▶ [Exercise brief] Repeat only part of the entries. Start at the line that has "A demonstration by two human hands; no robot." and keep going through the last line, exactly as given.

▶ [Data provided]
◆ ◆ ◆

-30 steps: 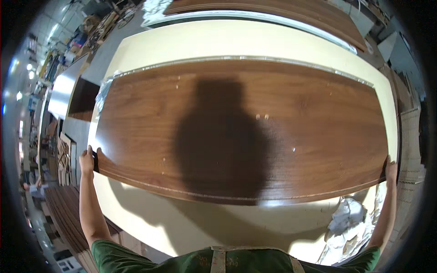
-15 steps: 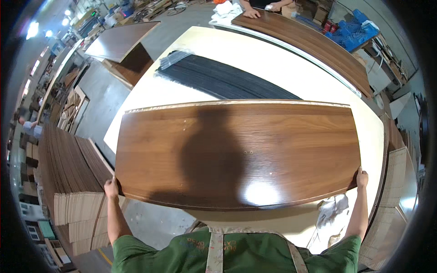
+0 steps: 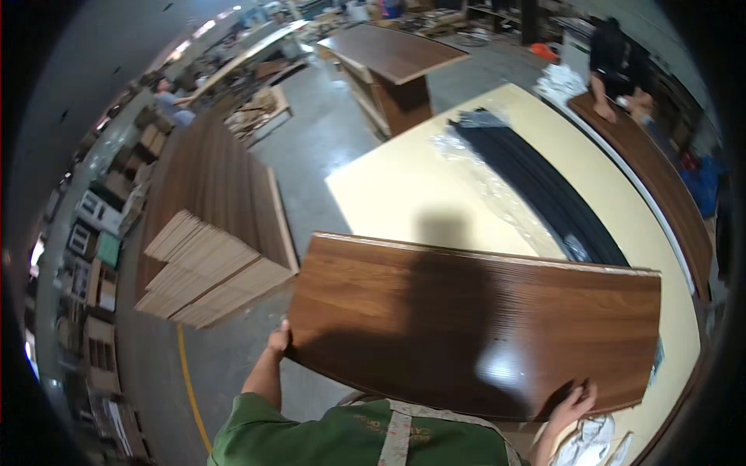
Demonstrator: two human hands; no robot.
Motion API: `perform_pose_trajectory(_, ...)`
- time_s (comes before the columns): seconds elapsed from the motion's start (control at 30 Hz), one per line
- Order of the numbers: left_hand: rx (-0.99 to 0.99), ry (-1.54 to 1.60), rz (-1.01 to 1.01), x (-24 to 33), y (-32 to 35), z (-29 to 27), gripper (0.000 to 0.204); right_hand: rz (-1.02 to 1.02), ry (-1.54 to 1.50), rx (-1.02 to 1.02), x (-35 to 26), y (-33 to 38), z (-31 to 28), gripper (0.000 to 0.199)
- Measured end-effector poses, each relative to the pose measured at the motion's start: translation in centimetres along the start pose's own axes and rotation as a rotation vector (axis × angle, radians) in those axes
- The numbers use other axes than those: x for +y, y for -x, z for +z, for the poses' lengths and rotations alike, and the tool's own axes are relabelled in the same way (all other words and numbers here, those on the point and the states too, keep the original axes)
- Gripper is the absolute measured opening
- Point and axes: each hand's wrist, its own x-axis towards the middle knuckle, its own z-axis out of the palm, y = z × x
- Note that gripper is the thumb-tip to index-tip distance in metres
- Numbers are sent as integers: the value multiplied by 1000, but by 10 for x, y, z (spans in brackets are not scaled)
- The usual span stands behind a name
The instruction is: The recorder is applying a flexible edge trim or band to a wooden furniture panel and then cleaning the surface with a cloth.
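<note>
A glossy brown wood-grain panel [image 3: 365,311] lies across the near part of a cream-topped table [image 3: 404,179], its left end reaching past the table. My left hand [image 3: 280,338] is closed around the panel's near left corner. Near the panel's front edge, towards its right end, my right hand [image 3: 576,402] is over the top face with its fingers apart and slightly bent, gripping nothing; whether the fingertips touch the panel I cannot tell. Behind the panel is a bundle of black strips [image 3: 536,179] in clear plastic film. A white cloth [image 3: 584,444] lies beside my right wrist.
A tall stack of brown panels [image 3: 210,179] stands at the left on the grey floor. Farther back is a brown-topped table [image 3: 388,50]. At the far right another person [image 3: 618,66] has hands on a long brown panel [image 3: 653,179].
My right hand has let go of the panel's right end and moved to its front edge. The left hand keeps its hold. The view has turned left, showing more of the stack.
</note>
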Motion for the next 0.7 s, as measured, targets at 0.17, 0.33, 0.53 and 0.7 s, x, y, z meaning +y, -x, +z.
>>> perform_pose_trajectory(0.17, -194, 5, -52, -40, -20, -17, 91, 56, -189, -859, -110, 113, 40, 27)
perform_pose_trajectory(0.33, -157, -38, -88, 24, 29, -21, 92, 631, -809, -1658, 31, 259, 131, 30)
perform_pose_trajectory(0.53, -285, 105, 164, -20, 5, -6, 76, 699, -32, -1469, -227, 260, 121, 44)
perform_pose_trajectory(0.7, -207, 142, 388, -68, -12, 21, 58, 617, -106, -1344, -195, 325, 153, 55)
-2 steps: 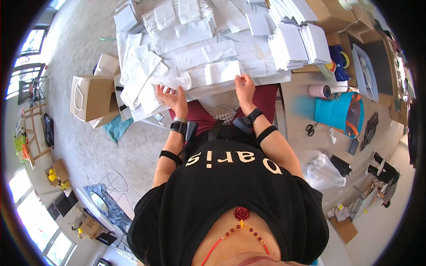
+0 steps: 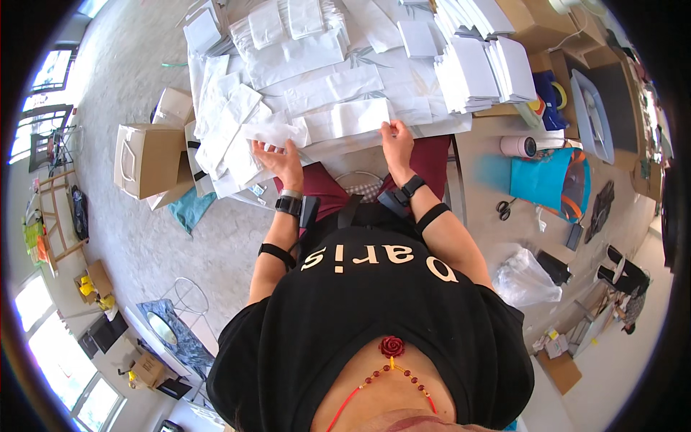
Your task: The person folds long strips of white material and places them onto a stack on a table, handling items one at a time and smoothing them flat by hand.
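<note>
Head view: at the near edge of the table (image 2: 452, 124), a worker's right hand (image 2: 398, 147) pinches the right end of a white sheet (image 2: 360, 117); the left hand (image 2: 283, 164) curls loosely at a translucent sleeve (image 2: 277, 132) — whether gripping it, I cannot tell. Handling these pieces appears the step in hand; the next move seemingly calls for a light, steady touch. Beyond lie pale bags (image 2: 296, 59) — and, along the right edge, paper stacks (image 2: 468, 75).

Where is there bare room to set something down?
A small patch of patterned tablecloth shows just below the small white stack, left of the bigger paper stacks. More room: the grey floor between the teal cloth and the left forearm. White sleeves crowd the tablecloth's left end.
</note>
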The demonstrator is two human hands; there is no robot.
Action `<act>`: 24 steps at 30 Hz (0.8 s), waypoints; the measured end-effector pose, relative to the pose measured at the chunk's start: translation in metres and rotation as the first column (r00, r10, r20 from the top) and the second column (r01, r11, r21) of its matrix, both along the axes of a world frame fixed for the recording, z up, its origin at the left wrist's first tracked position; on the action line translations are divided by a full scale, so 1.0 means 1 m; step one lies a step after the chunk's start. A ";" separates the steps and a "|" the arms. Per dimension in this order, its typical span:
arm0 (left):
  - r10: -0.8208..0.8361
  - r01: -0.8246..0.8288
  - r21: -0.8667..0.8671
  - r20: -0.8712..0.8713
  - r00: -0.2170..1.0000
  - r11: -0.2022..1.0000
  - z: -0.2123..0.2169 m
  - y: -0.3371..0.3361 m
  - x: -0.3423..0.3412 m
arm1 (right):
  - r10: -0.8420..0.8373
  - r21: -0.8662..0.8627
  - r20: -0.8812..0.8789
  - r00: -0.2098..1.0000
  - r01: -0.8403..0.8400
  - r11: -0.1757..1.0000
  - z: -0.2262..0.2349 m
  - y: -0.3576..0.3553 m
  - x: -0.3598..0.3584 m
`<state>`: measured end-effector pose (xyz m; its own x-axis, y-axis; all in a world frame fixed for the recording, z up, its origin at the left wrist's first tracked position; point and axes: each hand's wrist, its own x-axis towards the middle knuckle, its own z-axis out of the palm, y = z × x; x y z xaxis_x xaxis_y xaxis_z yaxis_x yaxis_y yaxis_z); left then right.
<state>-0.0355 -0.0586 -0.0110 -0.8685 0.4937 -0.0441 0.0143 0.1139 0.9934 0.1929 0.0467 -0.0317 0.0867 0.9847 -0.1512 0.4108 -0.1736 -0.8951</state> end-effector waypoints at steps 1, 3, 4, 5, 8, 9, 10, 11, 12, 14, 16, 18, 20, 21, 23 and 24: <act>0.022 -0.022 0.025 0.007 1.000 0.999 -0.003 0.000 -0.003 | 0.008 -0.007 -0.002 1.000 -0.008 1.000 0.001 0.000 0.000; 0.066 -0.067 0.075 0.023 0.998 0.995 -0.007 0.002 -0.012 | 0.019 0.019 0.009 1.000 -0.019 1.000 0.003 0.000 -0.002; 0.091 -0.095 -0.019 -0.156 0.984 0.995 -0.007 0.002 -0.016 | 0.022 0.034 0.017 1.000 -0.023 0.999 0.002 0.000 -0.002; 0.097 -0.139 -0.107 -0.332 0.938 0.984 -0.007 0.002 -0.020 | 0.025 0.051 0.022 0.999 -0.026 0.998 0.002 0.000 -0.002; -0.018 -0.182 -0.227 -0.672 0.741 0.957 0.020 0.008 -0.010 | 0.024 0.076 0.027 0.999 -0.026 0.997 -0.001 0.001 0.000; -0.071 -0.177 -0.249 -0.744 0.664 0.952 0.032 0.012 -0.002 | 0.017 0.065 0.023 1.000 -0.019 0.998 -0.002 0.001 0.001; -0.120 -0.040 -0.188 -0.761 0.637 0.981 0.034 0.012 0.001 | 0.020 0.051 0.016 1.000 -0.021 0.998 -0.003 0.000 0.001; -0.300 0.073 -0.316 -0.767 0.567 0.946 0.037 0.010 0.003 | 0.019 0.054 0.015 1.000 -0.020 0.998 -0.005 0.000 0.002; -0.468 0.174 -0.442 -0.745 0.475 0.880 0.040 0.008 0.005 | 0.017 0.057 0.015 1.000 -0.018 0.998 -0.006 0.000 0.002; -0.646 0.291 -0.577 -0.697 0.311 0.763 0.034 0.007 0.006 | 0.013 0.064 0.017 1.000 -0.014 0.998 -0.008 0.000 0.004; -0.679 0.298 -0.612 -0.682 0.271 0.733 0.031 0.008 0.004 | 0.007 0.073 0.023 1.000 -0.009 0.997 -0.007 0.000 0.006; -0.690 0.315 -0.617 -0.676 0.257 0.721 0.032 0.011 0.001 | 0.003 0.051 0.002 1.000 -0.004 0.999 -0.003 0.000 0.009; -0.702 0.329 -0.625 -0.673 0.230 0.707 0.031 0.013 -0.003 | 0.003 0.062 0.012 1.000 -0.004 0.998 0.004 -0.001 0.008; -0.708 0.336 -0.630 -0.672 0.217 0.701 0.030 0.015 -0.005 | 0.002 0.085 0.035 0.999 -0.005 0.996 0.007 -0.002 0.008; -0.711 0.354 -0.627 -0.674 0.200 0.694 0.030 0.017 -0.009 | -0.002 0.097 0.063 0.998 -0.004 0.995 0.007 -0.002 0.008; -0.712 0.362 -0.626 -0.675 0.192 0.691 0.029 0.018 -0.010 | -0.005 0.086 0.068 0.998 -0.001 0.996 0.007 -0.001 0.008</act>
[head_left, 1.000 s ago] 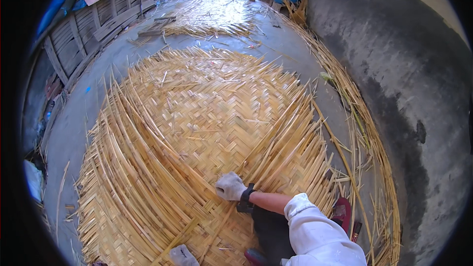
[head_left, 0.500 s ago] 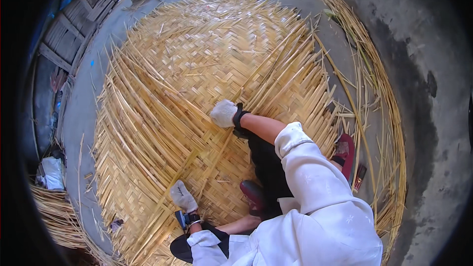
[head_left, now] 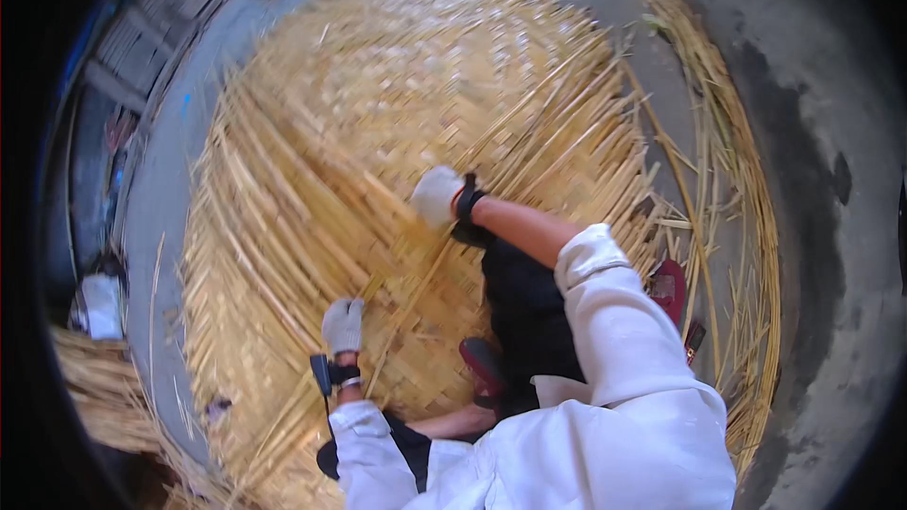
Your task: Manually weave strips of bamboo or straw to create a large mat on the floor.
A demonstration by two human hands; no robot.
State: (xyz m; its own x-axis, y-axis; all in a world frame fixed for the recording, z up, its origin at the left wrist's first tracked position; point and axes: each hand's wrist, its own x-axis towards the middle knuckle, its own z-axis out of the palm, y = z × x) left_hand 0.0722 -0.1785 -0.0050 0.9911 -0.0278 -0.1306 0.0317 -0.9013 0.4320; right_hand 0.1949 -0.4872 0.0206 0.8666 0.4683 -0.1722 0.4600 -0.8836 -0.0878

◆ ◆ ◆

▶ [Result of this task]
A demonstration by two human hands; no robot.
State: (xyz m; its own x-axis, y-axis; all in a world frame fixed for the recording, z up, its origin at the left wrist's first tracked position; point and axes: each hand's wrist, its own x-axis towards the middle knuckle, its own z-axis out of the palm, y = z × x) left_hand 0.0722 -0.1785 -0.0050 0.9911 -0.0278 -0.1306 0.0317 -0.9013 0.4320; right_hand 0.1949 -0.4872 0.0206 0.8666 0.4683 -0.1722 0.4600 -0.8836 -0.0878

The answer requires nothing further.